4.8 KiB
4.8 KiB
Generic Data Transformation Tool
The goal is to:
- house external data and prevent duplication on insert
- facilitate regular exression operations to extract meaningful data
- be able to reference it from outside sources (no action required) and maintain reference to original data
It is well suited for data from outside systems that
- requires complex transformation (parsing and mapping)

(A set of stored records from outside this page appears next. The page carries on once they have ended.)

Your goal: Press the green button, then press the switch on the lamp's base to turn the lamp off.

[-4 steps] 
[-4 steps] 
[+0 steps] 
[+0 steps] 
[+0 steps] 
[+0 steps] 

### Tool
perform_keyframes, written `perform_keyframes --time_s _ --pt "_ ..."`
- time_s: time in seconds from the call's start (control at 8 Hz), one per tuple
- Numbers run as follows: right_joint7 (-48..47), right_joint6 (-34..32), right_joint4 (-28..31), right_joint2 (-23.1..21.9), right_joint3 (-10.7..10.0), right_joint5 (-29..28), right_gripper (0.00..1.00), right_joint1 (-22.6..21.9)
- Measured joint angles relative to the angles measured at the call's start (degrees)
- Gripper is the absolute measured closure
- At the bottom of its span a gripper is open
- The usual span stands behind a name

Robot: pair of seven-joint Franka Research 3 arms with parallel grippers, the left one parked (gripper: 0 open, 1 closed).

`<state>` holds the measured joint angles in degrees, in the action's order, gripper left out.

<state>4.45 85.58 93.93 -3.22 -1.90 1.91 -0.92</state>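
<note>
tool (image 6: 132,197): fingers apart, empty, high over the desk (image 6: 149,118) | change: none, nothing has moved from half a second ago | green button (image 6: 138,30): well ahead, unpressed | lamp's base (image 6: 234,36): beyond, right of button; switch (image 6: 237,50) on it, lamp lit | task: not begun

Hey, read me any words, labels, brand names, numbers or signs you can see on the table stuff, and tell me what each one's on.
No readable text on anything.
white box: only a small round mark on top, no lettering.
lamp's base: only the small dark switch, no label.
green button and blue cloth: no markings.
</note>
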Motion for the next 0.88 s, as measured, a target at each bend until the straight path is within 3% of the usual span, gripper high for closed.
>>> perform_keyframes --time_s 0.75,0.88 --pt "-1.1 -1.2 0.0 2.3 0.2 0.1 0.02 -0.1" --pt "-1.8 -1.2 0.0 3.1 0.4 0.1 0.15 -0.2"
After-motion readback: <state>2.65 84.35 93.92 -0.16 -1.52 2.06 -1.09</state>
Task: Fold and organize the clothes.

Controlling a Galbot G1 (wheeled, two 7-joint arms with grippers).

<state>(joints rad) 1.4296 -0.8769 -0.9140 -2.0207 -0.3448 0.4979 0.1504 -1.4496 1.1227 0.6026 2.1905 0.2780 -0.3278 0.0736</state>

- original data is retained for reference
- don't feel like writing a map-reduce
use cases:
- on-going bank feeds
- jumbled product lists
- storing api results
The data is converted to json by the importing program and inserted to the database. Regex expressions are applied to specified json components and the results can be mapped to other values.
Major Interactions
- Source Definitions (Maint/Inquire)
- Regex Instructions (Maint/Inquire)
- Cross Reference List (Maint/Inquire)
- Run Import (Run Job)
Interaction Details
-
Source Definitions (Maint/Inquire)
-
display a list of existing sources with display detials/edit options
-
create new option
-
underlying function is
tps.srce_set(_name text, _defn jsonb)
-
the current definition of a source includes data based on bad presumptions:
- how to load from a csv file using
COPY
- setup a Postgres type to reflect the associated columns (if applicable)
- how to load from a csv file using
-
-
Regex Instructions (Maint/Inquire)
- display a list of existing instruction sets with display details/edit options
- create new option
- underlying function is
tps.srce_map_def_set(_srce text, _map text, _defn jsonb, _seq int)
which takes a source "code" and a json
-
Cross Reference List (Maint/Inquire)
- first step is to populate a list of values returned from the instructions (choose all or unmapped)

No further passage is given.